Cade. Siate prodi adunque, perchè il rostro capitano lo è, e vuole riformare lo Stato. Si vedranno in Inghilterra sette pani da un soldo venduti per un soldo. La misura di tre pinte ne conterrà dieci; e dichiarerò delitto di Stato il bere la piccola birra. Tutto regno si ridurrà in Comuni, e il mio palafreno andrà a pascolare in Cheapside. Allorchè sarò re, perchè re voglio essere...

Tutto il popolo. Dio salvi Vostra Maestà!

Cade. Vi ringrazio, buon popolo; non vi sarà più moneta; tutti berranno e mangieranno a mie spese; e io vestirò tutti con una medesima uniforme onde possano essere uniti come fratelli, a riverirmi quale sovrano.

Dick. Per prima cosa andiamo ad uccidere tutti i curiali.

Cade. Sì, questo si ha a compiere. Non è cosa deplorabile che della pelle d’un innocente agnello se ne debbano fare pergamene? E che la pergamena, su di cui la penna d’un uccello verrà segnato qualche carattere, uccider debba un uomo? Alcuni dicono che le api pungono: ma io dico ch’è la cera dell’ape che uccide: perocchè non mi sono mai valso del suggello fuorchè una volta, e non mai fui libero da poi. Ebbene? che v’è?

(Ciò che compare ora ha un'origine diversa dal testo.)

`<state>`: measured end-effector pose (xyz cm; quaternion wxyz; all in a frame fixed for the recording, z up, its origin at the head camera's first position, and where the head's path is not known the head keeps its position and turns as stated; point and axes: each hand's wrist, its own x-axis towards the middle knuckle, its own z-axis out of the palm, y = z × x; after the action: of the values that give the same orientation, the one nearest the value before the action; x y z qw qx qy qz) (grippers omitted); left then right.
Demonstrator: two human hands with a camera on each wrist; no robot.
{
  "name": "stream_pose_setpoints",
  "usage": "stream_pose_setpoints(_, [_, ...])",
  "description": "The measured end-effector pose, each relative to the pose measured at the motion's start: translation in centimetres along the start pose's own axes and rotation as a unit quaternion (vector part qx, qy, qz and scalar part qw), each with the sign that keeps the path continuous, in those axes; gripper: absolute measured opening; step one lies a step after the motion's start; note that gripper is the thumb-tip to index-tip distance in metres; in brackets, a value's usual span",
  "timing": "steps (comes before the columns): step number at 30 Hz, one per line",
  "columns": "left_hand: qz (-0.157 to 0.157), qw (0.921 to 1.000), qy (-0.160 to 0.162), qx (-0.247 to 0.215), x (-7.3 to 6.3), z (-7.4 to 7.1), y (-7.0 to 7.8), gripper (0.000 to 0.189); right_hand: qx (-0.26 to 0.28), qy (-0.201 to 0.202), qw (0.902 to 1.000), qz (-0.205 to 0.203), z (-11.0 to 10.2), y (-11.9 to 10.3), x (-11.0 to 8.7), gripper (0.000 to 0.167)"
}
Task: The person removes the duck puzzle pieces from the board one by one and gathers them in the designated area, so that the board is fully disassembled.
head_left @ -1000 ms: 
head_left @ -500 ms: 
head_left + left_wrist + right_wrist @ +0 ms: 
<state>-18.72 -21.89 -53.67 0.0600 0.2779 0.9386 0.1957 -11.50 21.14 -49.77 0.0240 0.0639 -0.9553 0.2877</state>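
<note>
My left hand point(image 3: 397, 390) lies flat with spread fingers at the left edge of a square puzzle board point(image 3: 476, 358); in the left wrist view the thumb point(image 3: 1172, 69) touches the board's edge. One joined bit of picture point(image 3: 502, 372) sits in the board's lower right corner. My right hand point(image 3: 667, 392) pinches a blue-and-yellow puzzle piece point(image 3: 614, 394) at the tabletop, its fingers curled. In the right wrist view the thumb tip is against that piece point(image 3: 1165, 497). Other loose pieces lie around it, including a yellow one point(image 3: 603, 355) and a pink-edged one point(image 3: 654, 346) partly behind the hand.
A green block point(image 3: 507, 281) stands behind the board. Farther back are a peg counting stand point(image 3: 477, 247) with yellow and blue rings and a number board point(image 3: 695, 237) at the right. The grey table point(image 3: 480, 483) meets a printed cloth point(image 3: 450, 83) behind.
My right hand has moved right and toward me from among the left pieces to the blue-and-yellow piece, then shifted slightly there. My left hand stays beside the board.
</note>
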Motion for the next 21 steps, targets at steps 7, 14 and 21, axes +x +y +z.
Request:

(entrano alcuni altri del popolo conducenti lo scrivano di Chatham)

Smith. Lo scrivano di Chatham: egli sa scrivere, leggere e fare i conti.

Cade. Oh mostruoso!

Smith. Fu preso mentre faceva libri pei fanciulli.

Cade. Vile scellerato!

Smith. Ha un volume in saccoccia con lettere rosse.

Cade. Dunque è un mago.

Dick. Sa far obbligazioni e scrivere abbreviato.

Cade. Me ne dolgo per lui. È un uomo di bella persona, sull’onor mio; e se noi trovo colpevole non morirà. — Avvicinati, uomo; bisogna ch’io ti esamini. Qual è il tuo nome?

Scriv. Emmanuele.

Dick. Il nome che i nobili sogliono scrivere in testa alle loro lettera. — Andrà male per te.